Problem description: Take the listing from its first line through the line that contains "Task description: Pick" and please retype those lines exactly, leaving out the pictures.

'''

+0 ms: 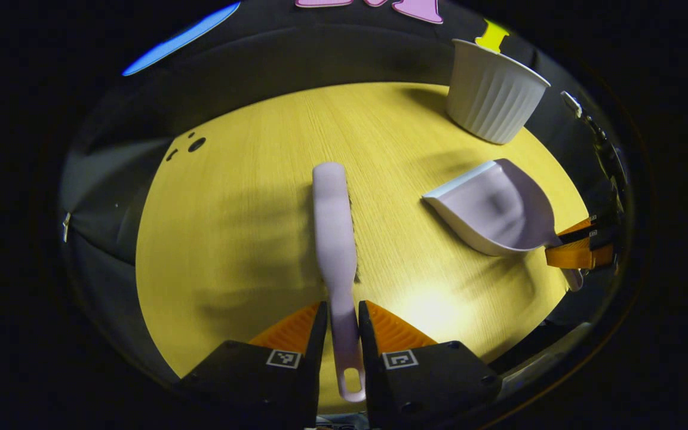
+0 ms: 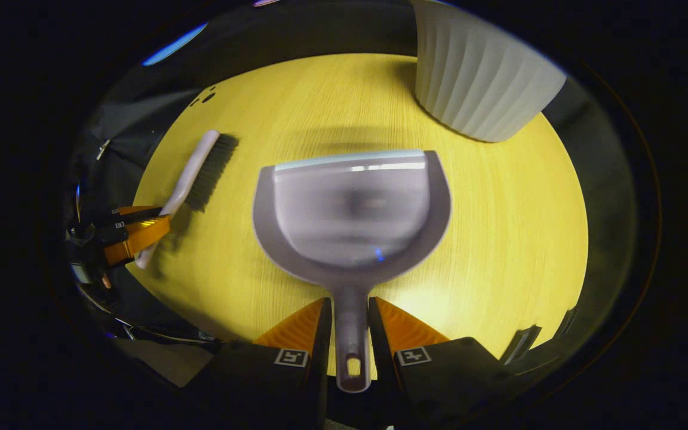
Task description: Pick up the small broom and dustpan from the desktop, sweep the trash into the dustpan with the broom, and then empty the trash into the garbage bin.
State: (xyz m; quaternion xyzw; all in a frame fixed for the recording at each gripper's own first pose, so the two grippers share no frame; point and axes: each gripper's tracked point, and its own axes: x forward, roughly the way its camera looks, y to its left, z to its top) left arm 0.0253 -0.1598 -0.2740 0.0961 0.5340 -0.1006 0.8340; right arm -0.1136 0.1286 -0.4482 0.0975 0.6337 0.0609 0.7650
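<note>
Round yellow wood-grain desktop (image 1: pixel 248 227), dark booth wall behind it. A white ribbed garbage bin (image 1: pixel 493 89) stands at the far edge of the desktop, upright, open top.

Left gripper view: the left gripper (image 1: pixel 342 334) is closed on the handle of the small broom (image 1: pixel 333 221) — both fingers press the handle from either side, with the hanging-hole end of the handle sticking out toward the camera. The broom runs straight away from the gripper over the desktop, back toward the camera, dark bristles just visible along its right edge. To the right sits the dustpan (image 1: pixel 493 209), mouth facing left toward the broom, well apart from it; its handle end goes into the right gripper (image 1: pixel 577 251) at the view's right edge.

Right gripper view: the right gripper is closed on the dustpan's handle, fingers on both sides, handle tip with its slot poking back past them. The dustpan pan is blurred, mouth edge facing away toward the bin, which stands near on the far right. Whether the pan touches the desktop — cannot tell. At left the broom angles across the desktop edge, bristles to its right side, handle held by the left gripper.
</note>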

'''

Solution to this task:
+0 ms: 
+0 ms: 
Task description: Pick up the small broom and dustpan from the desktop, sweep the trash into the dustpan with the broom, and then empty the trash into the garbage bin.

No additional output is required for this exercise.